**TASK GOAL:**
The reply should be one number: how many lines of the data below contain "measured".
++++ AVAILABLE DATA
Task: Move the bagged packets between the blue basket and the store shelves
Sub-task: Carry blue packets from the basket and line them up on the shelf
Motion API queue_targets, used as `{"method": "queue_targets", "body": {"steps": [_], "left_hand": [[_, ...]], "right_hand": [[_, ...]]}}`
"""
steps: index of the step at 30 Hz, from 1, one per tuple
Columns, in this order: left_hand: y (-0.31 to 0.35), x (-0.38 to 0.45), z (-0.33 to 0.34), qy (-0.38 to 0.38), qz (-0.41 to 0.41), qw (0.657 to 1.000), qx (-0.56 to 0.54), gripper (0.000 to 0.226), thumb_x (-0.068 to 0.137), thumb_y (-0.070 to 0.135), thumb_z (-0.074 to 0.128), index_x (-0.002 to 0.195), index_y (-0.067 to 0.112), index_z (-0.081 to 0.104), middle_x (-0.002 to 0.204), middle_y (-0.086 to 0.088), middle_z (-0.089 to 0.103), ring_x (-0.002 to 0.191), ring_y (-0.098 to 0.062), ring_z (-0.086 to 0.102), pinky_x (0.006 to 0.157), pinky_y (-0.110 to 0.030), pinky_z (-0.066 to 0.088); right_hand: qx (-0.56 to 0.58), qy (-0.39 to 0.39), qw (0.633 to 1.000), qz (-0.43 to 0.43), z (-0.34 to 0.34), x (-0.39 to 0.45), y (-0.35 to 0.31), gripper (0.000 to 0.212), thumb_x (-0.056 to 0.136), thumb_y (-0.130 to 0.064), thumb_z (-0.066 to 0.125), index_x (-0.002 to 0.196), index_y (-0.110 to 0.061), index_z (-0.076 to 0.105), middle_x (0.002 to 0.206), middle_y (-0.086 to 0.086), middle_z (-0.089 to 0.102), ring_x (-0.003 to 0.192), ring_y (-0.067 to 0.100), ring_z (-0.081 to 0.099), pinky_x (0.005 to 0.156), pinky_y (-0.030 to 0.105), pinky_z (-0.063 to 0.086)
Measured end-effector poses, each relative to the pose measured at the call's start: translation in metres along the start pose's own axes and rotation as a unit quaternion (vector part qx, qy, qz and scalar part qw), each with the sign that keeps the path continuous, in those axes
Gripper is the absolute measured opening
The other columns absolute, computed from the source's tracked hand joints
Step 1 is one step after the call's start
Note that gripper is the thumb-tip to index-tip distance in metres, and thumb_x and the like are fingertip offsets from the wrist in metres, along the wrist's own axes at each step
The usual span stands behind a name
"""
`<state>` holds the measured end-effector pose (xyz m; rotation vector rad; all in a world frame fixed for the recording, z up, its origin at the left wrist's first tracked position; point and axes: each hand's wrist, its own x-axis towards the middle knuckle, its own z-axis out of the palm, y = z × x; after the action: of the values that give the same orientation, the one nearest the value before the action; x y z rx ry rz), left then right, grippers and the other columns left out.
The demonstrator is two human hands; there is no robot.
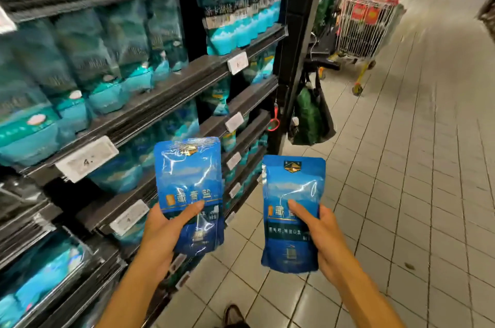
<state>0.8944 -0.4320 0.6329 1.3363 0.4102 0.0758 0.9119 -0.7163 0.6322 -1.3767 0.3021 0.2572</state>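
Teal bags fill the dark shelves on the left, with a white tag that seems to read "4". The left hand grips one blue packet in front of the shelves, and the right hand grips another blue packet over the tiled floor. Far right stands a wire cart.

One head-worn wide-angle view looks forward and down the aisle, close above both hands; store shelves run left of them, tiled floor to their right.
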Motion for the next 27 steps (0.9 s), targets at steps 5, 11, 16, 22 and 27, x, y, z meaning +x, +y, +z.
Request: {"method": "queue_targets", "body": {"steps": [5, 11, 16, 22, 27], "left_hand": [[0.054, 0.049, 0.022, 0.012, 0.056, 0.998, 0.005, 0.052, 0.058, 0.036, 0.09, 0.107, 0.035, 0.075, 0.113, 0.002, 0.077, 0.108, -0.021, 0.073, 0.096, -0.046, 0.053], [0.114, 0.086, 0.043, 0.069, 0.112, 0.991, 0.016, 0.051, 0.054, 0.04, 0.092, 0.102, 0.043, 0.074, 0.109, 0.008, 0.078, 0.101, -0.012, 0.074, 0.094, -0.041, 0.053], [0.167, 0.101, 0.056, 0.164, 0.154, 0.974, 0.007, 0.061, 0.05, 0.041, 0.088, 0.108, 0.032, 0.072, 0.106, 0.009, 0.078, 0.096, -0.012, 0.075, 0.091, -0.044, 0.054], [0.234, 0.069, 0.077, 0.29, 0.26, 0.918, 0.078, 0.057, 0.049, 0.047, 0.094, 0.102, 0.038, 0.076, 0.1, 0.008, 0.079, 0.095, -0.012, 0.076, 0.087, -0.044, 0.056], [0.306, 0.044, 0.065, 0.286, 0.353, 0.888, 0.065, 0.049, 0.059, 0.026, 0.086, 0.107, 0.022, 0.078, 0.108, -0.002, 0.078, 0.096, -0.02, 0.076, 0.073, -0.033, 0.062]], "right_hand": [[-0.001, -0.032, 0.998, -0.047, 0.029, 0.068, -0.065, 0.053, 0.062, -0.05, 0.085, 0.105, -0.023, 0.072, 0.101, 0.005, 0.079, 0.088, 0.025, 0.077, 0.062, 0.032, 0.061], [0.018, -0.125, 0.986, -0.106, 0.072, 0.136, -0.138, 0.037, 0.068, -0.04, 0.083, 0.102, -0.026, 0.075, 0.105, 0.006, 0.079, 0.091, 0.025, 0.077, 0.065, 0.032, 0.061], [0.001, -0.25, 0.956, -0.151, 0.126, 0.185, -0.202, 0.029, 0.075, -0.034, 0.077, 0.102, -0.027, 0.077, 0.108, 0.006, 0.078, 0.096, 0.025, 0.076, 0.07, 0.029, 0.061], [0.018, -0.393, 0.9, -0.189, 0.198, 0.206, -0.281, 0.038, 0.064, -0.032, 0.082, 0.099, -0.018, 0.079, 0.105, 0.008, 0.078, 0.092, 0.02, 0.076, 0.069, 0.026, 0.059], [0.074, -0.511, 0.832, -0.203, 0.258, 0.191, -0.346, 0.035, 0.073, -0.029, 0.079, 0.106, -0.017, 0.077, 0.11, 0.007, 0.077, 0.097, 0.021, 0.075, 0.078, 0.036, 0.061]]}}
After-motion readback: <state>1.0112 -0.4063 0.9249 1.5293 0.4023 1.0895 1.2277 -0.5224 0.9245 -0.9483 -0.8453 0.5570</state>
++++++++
**EXPECTED ANSWER:**
3